Shubham embraces hunger and rewards himself with gold

SPORTS REPORTER
Friday, 11 January 2019

Maharashtra weightlifting have no glorious stories of the past, but Khelo India Youth Games have unfolded Shubham Kolekar and Soumya Dalvi, who emerged one of the biggest prospects for the future of Indian weightlifting.

Pune: Maharashtra weightlifting have no glorious stories of the past, but Khelo India Youth Games have unfolded Shubham Kolekar and Soumya Dalvi, who emerged one of the biggest prospects for the future of Indian weightlifting.

Shubham Kolekar always had the hunger for gold medal and he duly secured it with a Junior National Record in 55kg class on Wednesday.

He has come a long way from the lad who was attending a dance class when, spotting a good lifter’s physique, coach Santosh Sinhasane roped him in to his gym and trained him.

Son of a small fabrication unit owner in Sangli, the youngster took to the sport with an intensity that has driven him this far.

On Wednesday, it did not matter to him that Muna Nayak, nearly three years his junior, was snapping at his heels. The Odisha lifter had opened up a five kg lead and his team-mate Prashant Koli was a further two kg ahead after the round of snatch lifts.

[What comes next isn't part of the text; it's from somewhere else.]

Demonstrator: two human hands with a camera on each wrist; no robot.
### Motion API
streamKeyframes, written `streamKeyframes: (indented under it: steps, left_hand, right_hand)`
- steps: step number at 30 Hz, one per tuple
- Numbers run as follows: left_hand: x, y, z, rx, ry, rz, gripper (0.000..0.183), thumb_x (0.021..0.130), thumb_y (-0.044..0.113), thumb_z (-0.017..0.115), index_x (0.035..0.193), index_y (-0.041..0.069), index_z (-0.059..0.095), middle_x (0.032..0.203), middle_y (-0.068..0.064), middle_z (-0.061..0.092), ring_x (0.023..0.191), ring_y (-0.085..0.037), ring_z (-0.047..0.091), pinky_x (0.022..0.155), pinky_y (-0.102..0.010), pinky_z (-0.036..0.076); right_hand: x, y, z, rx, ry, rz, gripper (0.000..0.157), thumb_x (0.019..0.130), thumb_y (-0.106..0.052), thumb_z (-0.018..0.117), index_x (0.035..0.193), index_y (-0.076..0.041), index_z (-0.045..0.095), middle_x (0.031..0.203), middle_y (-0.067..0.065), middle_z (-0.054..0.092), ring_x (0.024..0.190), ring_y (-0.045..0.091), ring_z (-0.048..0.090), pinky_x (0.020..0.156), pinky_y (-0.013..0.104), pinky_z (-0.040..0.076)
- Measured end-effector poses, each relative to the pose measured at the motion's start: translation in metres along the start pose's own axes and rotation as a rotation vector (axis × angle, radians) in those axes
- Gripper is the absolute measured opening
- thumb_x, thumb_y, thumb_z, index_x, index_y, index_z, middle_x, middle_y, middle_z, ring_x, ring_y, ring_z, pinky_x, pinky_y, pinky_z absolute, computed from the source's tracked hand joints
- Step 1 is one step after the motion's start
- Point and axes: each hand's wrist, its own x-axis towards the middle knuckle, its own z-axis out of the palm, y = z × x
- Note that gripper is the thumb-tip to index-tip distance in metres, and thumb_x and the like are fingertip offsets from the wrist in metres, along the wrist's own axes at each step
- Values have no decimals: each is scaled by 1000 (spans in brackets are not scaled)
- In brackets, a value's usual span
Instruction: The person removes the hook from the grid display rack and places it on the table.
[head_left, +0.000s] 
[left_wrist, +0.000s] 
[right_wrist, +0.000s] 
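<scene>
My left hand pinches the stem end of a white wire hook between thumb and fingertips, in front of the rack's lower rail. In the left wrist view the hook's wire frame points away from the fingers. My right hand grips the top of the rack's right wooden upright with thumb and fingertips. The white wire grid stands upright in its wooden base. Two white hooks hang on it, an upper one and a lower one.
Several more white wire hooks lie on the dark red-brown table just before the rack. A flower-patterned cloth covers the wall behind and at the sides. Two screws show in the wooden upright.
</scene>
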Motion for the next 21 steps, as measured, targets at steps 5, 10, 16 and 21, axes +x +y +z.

He knew that he would be able to cover some ground in clean and jerk.

He did keep an eye on the rivals to see what weight they are asking for to be loaded on the barbell. Nayak opened with 128kg after Koli and Piyush Singh (Madhya Pradesh) fell behind. Shubham joined the fray at 133 kg to tie with the Odia lifter. Muna Nayak attempted to match him with 133 kg but failed twice to leave the Sangli lad with the task of lifting one kg more to ensure gold.

An hour and a half later, dope test and media interviews done, he looked for some food to satiate his hunger.  He had been starving himself over a few days to reduce around three kilos.

“My coach had told me that I would have to aim for the National record since we knew that my snatch would not be my best suit today. It was important that we remained smart and gift away gold in an ambitious pursuit that could result in a no-lift in snatch.”

He won the National Junior Championship crown in Nagpur less than a fortnight ago and had increased his body weight to prepare for KIYG2019.

“I was 58kg three days ago and had to stop eating and even reduce my fluid intake to be able to come down below 55kg before the weigh-in on the morning of the competition,” he said.

Despite being a self-confessed average student, Shubham has shown great understanding of his coach’s strategy in raising the body weight ahead of a competitiont.
 
Santosh Sinhasane says the quality of food is not as nutritious as in the past and hence has recommended some protein supplement.

Soumya, dancer turned lifter
She will surely be a name to reckon in coming years in weightlifting. The 13-year-old from Kalyan has stamped her authority on her chosen sport in very quick time.

Soumya took to weightlifting at age 12, and in one and a half years has won national championships while creating records along the way. Her first taste of success came at the Nagpur national last year when she created records in snatch and overall total.

Her other love is dancing, and if it was not for weightlifting, it would have been dancing that would have been her profession of choice.

Come 2019, and she was selected in the Maharashtrian contingent for the Khelo India Youth Games at Pune and almost effortlessly not only bettered her own records but went on to clinch gold in the U-17 Women 40kg category.